WHAT YOU SHOULD DO: Give back exactly the lines from the start of the listing to the line containing "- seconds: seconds", inclusive, and nothing beyond them.

EXERCISE DATA:
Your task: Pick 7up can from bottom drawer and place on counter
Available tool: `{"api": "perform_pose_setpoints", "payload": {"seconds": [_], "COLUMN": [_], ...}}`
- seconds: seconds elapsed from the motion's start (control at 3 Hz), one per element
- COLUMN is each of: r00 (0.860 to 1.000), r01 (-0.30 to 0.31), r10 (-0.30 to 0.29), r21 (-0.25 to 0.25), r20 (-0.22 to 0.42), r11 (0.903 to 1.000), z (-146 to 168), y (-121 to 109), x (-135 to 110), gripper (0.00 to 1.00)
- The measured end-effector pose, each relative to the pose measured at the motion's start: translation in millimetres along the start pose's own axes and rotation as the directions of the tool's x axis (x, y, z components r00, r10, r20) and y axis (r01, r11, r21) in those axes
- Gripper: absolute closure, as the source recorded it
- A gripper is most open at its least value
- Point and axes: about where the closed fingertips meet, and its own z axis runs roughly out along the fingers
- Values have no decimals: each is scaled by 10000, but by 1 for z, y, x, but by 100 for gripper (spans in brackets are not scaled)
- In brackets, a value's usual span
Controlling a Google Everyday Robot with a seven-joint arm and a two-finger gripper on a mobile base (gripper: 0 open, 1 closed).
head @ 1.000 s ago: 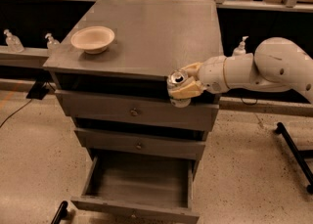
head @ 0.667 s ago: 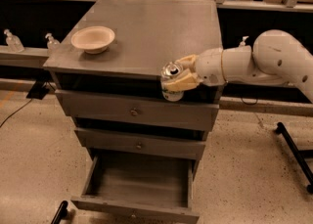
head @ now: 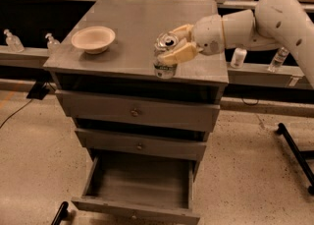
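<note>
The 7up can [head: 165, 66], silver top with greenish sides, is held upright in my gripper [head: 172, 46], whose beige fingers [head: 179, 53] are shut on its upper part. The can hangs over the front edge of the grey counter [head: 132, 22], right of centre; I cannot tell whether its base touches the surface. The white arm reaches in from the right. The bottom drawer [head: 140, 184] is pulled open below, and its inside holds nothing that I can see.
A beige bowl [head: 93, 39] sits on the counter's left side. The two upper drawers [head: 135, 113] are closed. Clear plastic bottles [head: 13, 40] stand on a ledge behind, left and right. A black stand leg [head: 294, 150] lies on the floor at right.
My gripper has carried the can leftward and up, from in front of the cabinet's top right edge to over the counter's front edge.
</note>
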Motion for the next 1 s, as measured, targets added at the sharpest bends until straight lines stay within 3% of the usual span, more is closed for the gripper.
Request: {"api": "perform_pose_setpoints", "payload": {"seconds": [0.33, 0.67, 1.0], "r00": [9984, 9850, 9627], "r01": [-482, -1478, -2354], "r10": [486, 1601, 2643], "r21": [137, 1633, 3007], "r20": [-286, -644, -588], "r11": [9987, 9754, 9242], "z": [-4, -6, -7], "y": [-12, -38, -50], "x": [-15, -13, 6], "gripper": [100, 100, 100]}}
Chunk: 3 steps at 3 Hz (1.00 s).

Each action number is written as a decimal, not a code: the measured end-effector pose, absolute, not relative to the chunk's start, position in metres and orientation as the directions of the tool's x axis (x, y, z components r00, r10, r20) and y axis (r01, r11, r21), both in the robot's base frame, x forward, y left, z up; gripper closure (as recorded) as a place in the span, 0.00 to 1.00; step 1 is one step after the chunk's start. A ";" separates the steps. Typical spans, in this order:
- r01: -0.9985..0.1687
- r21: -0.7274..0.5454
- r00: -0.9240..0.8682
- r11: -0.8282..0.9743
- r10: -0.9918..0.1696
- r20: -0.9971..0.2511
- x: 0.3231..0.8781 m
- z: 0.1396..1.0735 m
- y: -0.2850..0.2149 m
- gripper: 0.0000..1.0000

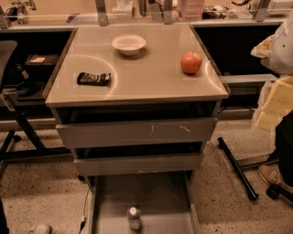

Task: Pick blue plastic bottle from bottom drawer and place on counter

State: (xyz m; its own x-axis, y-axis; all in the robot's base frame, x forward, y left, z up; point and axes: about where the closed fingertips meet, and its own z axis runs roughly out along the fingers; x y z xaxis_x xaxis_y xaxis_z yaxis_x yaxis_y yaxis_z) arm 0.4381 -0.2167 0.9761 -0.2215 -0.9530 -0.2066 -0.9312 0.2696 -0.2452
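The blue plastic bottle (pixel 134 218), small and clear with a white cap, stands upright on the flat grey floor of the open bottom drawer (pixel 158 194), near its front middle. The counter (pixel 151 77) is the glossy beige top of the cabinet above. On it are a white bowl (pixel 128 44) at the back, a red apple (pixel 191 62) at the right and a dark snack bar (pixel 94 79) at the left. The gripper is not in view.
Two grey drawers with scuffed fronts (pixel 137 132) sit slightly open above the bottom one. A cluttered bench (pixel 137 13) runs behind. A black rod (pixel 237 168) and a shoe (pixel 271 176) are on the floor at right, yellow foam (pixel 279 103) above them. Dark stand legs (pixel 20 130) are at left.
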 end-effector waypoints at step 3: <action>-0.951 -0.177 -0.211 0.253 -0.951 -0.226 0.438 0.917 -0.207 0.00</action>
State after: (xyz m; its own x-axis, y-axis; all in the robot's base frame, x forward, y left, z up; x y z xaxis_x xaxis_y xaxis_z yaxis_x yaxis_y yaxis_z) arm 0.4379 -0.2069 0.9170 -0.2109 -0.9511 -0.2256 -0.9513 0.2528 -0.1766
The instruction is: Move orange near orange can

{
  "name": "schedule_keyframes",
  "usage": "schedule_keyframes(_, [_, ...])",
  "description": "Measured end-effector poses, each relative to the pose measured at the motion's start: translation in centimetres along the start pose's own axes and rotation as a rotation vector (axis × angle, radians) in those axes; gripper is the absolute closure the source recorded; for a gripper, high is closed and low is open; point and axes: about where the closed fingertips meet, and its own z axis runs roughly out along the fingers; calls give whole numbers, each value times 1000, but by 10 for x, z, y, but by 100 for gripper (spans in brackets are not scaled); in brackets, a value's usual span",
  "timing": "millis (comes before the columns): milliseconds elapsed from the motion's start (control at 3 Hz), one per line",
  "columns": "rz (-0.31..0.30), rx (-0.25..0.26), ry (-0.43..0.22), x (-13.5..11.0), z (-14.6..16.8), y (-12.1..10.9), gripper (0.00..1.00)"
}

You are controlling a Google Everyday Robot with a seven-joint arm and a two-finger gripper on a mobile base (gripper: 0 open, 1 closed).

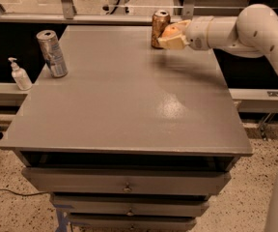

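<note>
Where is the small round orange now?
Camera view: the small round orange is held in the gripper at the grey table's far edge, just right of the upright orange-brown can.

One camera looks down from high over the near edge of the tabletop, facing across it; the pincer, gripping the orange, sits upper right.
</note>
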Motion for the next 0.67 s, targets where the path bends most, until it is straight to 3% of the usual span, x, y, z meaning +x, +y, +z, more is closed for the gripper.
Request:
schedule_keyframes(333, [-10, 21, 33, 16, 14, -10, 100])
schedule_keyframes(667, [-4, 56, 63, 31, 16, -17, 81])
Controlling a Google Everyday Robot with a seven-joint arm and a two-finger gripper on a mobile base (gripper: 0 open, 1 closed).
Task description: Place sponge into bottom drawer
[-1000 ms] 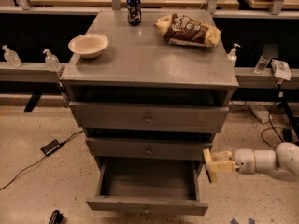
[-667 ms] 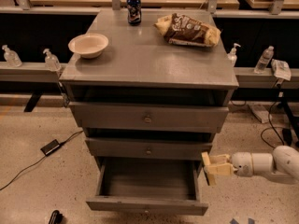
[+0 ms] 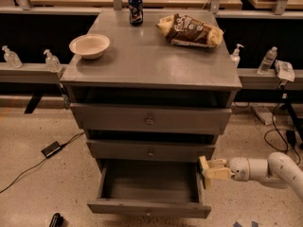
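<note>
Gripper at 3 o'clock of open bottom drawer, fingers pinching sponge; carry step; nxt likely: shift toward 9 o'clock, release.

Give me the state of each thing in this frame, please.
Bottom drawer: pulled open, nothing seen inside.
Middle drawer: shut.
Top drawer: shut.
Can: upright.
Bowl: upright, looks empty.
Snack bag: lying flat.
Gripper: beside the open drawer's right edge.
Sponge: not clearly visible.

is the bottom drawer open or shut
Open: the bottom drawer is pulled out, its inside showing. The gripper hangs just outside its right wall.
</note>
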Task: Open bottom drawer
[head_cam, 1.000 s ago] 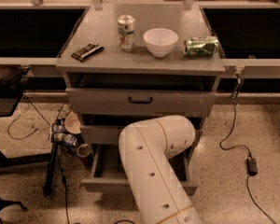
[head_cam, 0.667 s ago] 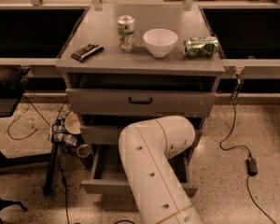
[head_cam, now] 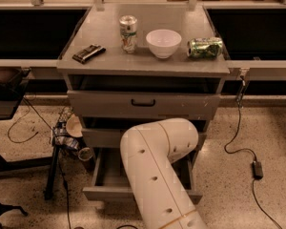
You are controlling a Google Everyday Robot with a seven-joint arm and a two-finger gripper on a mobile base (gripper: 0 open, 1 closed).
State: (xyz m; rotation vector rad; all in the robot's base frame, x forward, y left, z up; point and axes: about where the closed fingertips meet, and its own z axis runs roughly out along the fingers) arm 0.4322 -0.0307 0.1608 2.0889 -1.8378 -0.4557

ANSWER TO THE EXERCISE:
Your task: Pick 7up can from bottom drawer and place on counter
Available tool: `{"api": "perform_pose_setpoints", "payload": {"seconds": [_], "COLUMN": [_], ...}}`
- seconds: seconds elapsed from the motion's start (control at 3 Hz), one per element

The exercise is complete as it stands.